(Records for processing Opens)

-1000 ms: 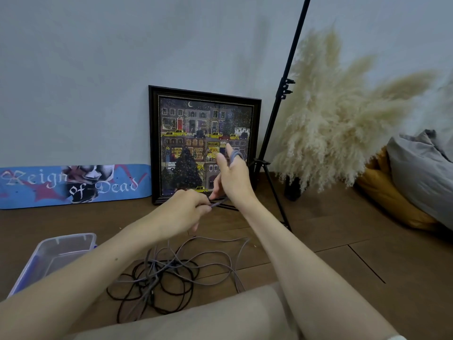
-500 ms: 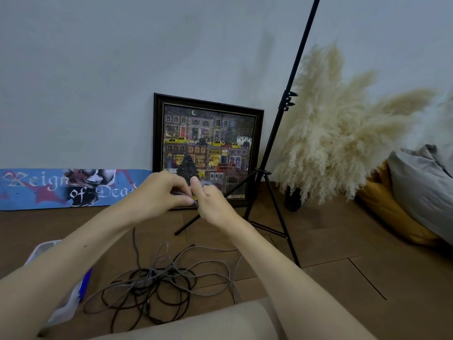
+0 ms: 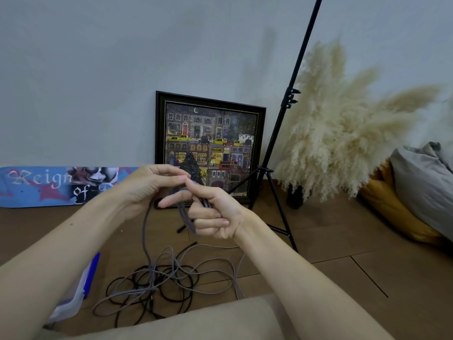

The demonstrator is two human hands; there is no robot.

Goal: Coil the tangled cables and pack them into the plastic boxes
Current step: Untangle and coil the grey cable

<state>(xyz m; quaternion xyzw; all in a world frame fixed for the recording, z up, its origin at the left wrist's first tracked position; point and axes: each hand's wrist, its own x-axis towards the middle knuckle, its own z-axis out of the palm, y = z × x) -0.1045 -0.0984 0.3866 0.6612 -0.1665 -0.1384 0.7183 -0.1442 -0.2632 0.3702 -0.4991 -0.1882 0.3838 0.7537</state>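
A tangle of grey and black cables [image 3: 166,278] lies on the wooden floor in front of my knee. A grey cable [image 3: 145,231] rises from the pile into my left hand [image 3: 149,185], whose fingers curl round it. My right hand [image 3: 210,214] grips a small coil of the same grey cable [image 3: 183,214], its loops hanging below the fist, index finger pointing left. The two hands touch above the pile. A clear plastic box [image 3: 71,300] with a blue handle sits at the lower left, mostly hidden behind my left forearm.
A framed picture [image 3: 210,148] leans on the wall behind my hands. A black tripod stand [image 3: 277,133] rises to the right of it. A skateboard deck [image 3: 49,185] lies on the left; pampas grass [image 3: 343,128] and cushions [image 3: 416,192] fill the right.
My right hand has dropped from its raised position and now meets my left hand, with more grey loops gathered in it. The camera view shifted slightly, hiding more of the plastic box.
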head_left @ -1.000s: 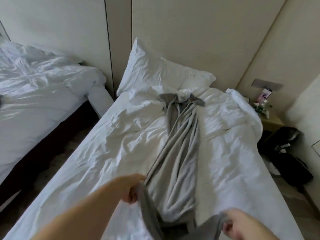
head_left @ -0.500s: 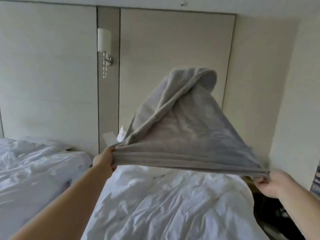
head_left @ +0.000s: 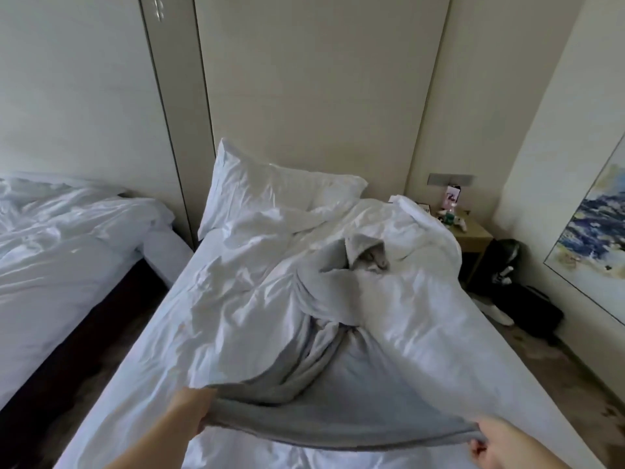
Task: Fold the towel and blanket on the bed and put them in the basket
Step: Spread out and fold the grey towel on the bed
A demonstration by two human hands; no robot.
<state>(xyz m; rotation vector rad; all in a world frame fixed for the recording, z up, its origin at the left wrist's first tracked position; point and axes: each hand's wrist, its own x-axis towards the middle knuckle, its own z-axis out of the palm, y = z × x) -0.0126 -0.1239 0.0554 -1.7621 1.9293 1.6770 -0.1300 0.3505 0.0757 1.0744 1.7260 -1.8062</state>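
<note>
A grey blanket [head_left: 341, 394] stretches from my hands up the middle of the bed [head_left: 216, 326], its near edge pulled taut and its far end bunched and twisted near the pillow side. My left hand [head_left: 192, 412] grips the near left corner. My right hand [head_left: 500, 438] grips the near right corner. The cloth hangs a little above the white crumpled sheets between my hands. No basket and no separate towel are in view.
A white pillow [head_left: 277, 191] leans on the headboard wall. A second bed [head_left: 67, 252] stands at the left across a dark gap. At the right are a nightstand [head_left: 470, 235] with small items, a black bag [head_left: 521, 302] on the floor and a wall painting [head_left: 595, 238].
The blanket was flung up in the air between my hands half a second ago. It has now come down onto the bed, far end bunched, and my view has tilted back down.
</note>
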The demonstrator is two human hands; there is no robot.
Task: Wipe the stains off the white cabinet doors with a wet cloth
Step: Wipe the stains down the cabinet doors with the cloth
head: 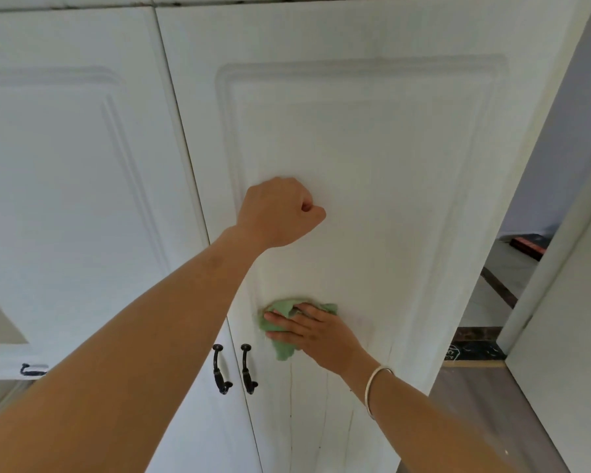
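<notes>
White doors [355, 148] — three handles [219, 368] [247, 368] [33, 370], two hands [280, 213] [318, 332] (one cloth [280, 349]).

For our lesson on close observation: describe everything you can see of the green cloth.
The green cloth is small, pale and crumpled into soft folds. The right hand presses it against the white cabinet door, fingers spread over it; edges show above and below the hand. It sits above and right of the door's dark handle, apart.

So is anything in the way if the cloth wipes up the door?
Maybe. The left hand rests as a fist on the door, above the cloth, which the right hand presses to the door. Rightward, nothing visible blocks it.
</notes>
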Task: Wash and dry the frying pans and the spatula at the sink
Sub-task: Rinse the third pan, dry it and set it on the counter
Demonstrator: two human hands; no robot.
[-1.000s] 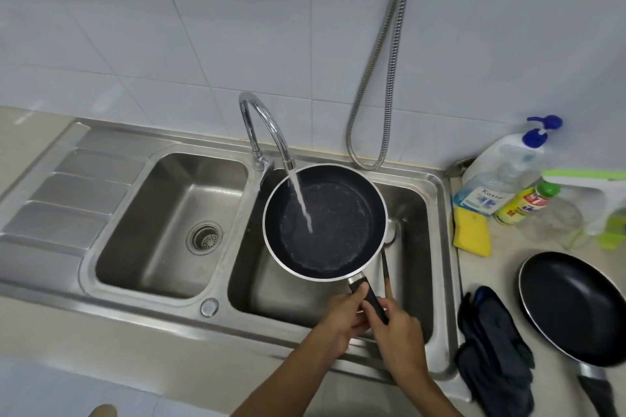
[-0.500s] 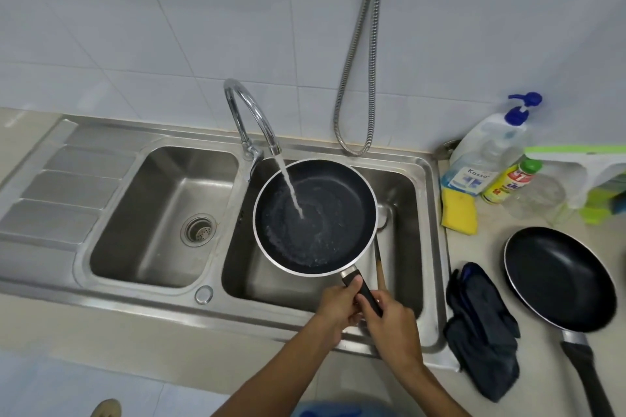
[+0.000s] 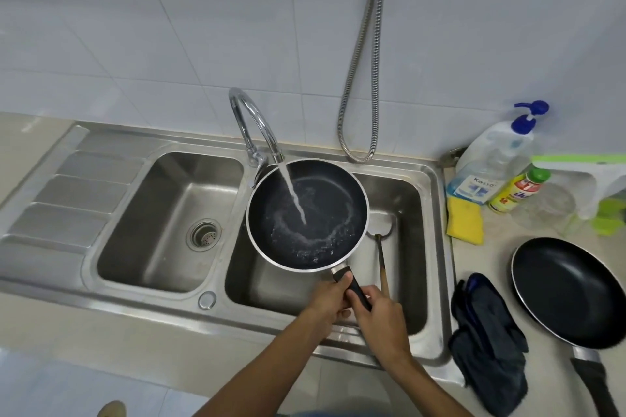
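Observation:
A black frying pan [image 3: 325, 206] with a silver rim hangs over the right basin of the steel sink [image 3: 437, 247], under the running tap [image 3: 252, 125]. Water strikes its middle and swirls inside. My left hand [image 3: 327, 298] and my right hand [image 3: 379, 315] both grip its black handle at the basin's front edge. A spatula [image 3: 381, 247] with a metal blade and wooden handle lies in the right basin, partly hidden behind the pan. A second black frying pan [image 3: 569, 291] rests on the counter at the right.
A dark cloth [image 3: 487, 342] lies on the counter between sink and second pan. A yellow sponge [image 3: 464, 220], a pump bottle [image 3: 491, 162], a green-capped bottle [image 3: 518, 189] and a glass jar [image 3: 548, 206] stand behind. The left basin holds only its drain. A shower hose [image 3: 359, 78] hangs on the wall.
Both hands keep their grip on the handle under the stream. The swirl of water in the pan has spread; the camera view has shifted slightly.

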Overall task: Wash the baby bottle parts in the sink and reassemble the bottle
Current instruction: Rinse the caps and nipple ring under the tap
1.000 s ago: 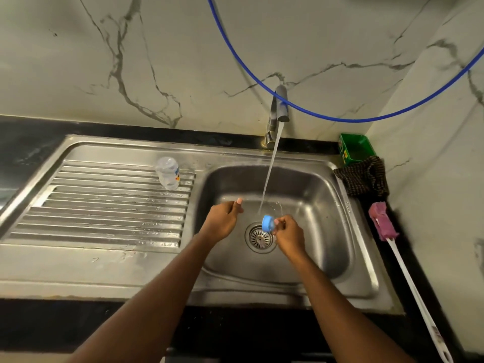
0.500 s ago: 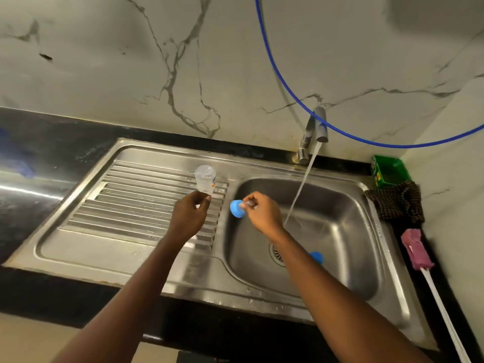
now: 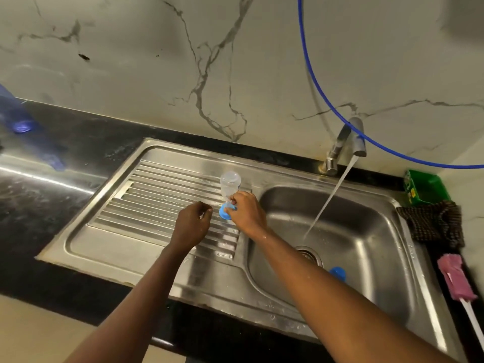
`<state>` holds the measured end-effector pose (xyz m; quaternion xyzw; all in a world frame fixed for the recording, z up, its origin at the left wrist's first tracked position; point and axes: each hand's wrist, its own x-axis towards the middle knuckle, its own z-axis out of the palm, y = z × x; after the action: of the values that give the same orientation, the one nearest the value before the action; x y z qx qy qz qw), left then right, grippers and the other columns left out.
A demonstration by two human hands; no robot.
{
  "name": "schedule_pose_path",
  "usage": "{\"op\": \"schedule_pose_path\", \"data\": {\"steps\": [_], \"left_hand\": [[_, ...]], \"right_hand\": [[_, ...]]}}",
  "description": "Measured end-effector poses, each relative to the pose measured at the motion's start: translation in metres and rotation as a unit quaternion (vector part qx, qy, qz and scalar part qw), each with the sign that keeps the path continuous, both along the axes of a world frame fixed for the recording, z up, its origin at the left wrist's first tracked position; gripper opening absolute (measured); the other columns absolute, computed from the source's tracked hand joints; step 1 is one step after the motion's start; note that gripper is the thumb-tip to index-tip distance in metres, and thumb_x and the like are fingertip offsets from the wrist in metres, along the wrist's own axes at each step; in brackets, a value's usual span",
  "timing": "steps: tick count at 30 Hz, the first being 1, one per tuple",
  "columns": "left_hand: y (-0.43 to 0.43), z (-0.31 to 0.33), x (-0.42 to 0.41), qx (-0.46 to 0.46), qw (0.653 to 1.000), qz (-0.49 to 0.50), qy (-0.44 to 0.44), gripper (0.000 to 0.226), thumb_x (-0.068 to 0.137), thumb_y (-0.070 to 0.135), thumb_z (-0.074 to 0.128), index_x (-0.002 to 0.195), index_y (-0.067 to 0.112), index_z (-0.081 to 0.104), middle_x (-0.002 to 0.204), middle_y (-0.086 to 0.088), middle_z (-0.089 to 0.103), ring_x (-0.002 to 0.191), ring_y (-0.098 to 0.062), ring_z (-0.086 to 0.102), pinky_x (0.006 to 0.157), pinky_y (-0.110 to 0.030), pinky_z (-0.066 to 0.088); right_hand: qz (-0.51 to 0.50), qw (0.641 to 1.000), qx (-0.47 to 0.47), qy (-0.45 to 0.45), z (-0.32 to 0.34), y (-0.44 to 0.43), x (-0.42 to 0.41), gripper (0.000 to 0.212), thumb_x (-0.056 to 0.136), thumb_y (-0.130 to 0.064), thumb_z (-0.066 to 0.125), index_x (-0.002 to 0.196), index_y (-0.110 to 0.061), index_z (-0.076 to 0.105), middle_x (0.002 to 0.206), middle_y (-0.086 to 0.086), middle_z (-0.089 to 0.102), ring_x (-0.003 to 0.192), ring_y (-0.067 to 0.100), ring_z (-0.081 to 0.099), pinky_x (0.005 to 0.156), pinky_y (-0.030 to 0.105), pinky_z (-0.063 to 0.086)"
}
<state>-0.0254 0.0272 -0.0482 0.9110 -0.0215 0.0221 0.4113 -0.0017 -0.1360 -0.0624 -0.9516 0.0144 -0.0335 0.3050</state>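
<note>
A white marble-patterned wall rises behind a black stone countertop. Set into the countertop is a stainless steel sink, with a ribbed drainboard on the left and a deep basin on the right. A thin blue hose loops down across the wall and passes in front of the metal tap, from which a stream of water falls into the basin near the round drain.

The two hands are close together but apart, both over the drainboard. The left hand hovers with loosely curled fingers and nothing visible in them. The right hand pinches a light blue plastic bottle ring.

On the right edge lie a dark checked cloth, a pink sponge brush with a white handle and a green plastic tub. The clear plastic baby bottle stands upright on the drainboard just behind the right hand's fingertips; I cannot tell whether they touch it. A small blue plastic cap lies in the basin beside the drain.
</note>
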Motion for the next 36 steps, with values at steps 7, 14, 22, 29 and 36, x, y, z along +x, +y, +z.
{"op": "schedule_pose_path", "data": {"steps": [7,14,22,29,36], "left_hand": [[-0.050,-0.006,-0.015,0.000,0.997,-0.075,-0.013,0.012,0.090,0.015,0.063,0.094,0.010,0.073,0.091,-0.006,0.074,0.087,-0.022,0.066,0.073,-0.024,0.043],[-0.135,-0.025,-0.030,-0.011,0.981,-0.188,0.041,0.010,0.088,0.016,0.061,0.093,0.016,0.070,0.092,0.000,0.071,0.086,-0.017,0.066,0.079,-0.029,0.051],[-0.223,-0.074,-0.024,0.007,0.955,-0.269,0.125,0.016,0.092,0.016,0.057,0.103,0.015,0.069,0.104,0.002,0.071,0.096,-0.011,0.063,0.087,-0.024,0.049],[-0.260,-0.121,-0.001,0.011,0.948,-0.240,0.210,0.021,0.096,0.027,0.054,0.107,0.014,0.066,0.107,-0.005,0.069,0.096,-0.016,0.062,0.087,-0.030,0.049],[-0.296,-0.132,0.027,-0.202,0.928,-0.165,0.266,0.033,0.102,0.035,0.044,0.106,0.008,0.061,0.084,-0.009,0.061,0.054,-0.008,0.055,0.046,-0.017,0.044]], "right_hand": [[-0.145,0.982,0.115,-0.031,-0.027,-0.071,-0.047,0.014,0.077,-0.018,0.071,0.090,-0.019,0.069,0.090,0.000,0.067,0.085,0.019,0.063,0.076,0.031,0.052],[-0.254,0.960,0.037,0.110,-0.081,-0.173,-0.115,0.015,0.078,-0.008,0.066,0.090,-0.016,0.068,0.100,0.006,0.067,0.093,0.024,0.063,0.075,0.026,0.044],[-0.219,0.915,-0.152,0.302,-0.127,-0.251,-0.150,0.041,0.078,-0.038,0.067,0.113,-0.022,0.054,0.120,0.008,0.050,0.111,0.031,0.052,0.088,0.035,0.047],[-0.262,0.942,0.057,0.199,-0.137,-0.260,-0.111,0.037,0.077,-0.035,0.075,0.106,-0.019,0.060,0.103,0.002,0.064,0.090,0.022,0.062,0.070,0.026,0.044],[-0.296,0.914,0.255,0.108,-0.146,-0.248,-0.040,0.047,0.086,-0.067,0.042,0.091,-0.024,0.059,0.075,0.002,0.062,0.067,0.018,0.057,0.064,0.033,0.048]]}}
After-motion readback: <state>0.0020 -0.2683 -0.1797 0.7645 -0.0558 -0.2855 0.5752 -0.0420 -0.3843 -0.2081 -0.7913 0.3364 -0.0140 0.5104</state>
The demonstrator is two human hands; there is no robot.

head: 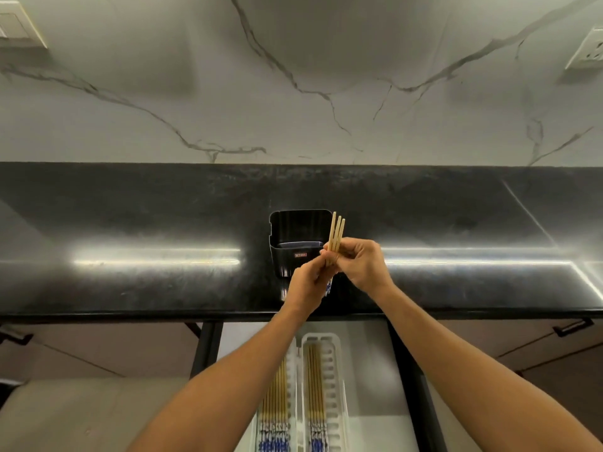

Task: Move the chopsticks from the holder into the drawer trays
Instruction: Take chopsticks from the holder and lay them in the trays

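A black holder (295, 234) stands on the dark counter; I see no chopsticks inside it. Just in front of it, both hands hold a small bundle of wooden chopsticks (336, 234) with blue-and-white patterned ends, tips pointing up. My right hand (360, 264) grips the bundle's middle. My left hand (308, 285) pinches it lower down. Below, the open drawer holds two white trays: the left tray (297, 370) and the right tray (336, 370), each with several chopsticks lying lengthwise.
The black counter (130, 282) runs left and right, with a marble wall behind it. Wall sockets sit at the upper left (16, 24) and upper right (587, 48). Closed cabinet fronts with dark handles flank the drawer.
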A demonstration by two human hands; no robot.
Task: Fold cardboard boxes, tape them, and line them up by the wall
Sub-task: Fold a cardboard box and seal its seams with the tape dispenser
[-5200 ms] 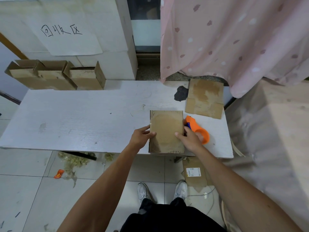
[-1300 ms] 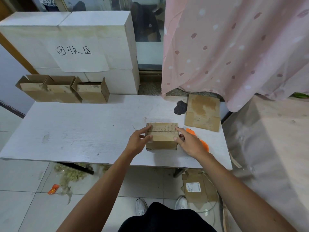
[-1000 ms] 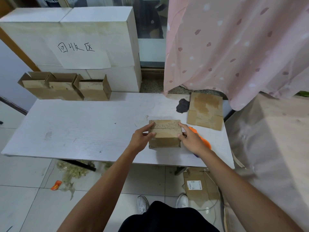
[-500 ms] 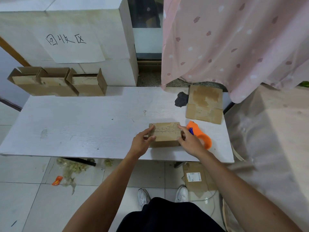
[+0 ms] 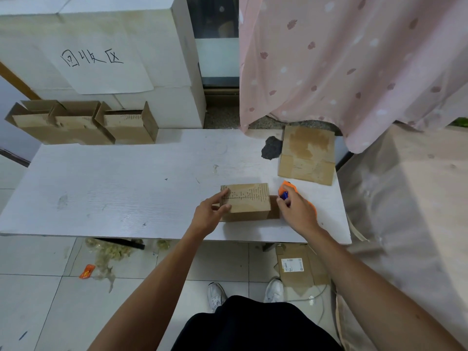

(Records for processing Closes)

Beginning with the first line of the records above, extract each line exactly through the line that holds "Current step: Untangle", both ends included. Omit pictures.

-1000 ms: 
-500 ms: 
+0 ms: 

The demonstrator is two human hands; there is no robot.

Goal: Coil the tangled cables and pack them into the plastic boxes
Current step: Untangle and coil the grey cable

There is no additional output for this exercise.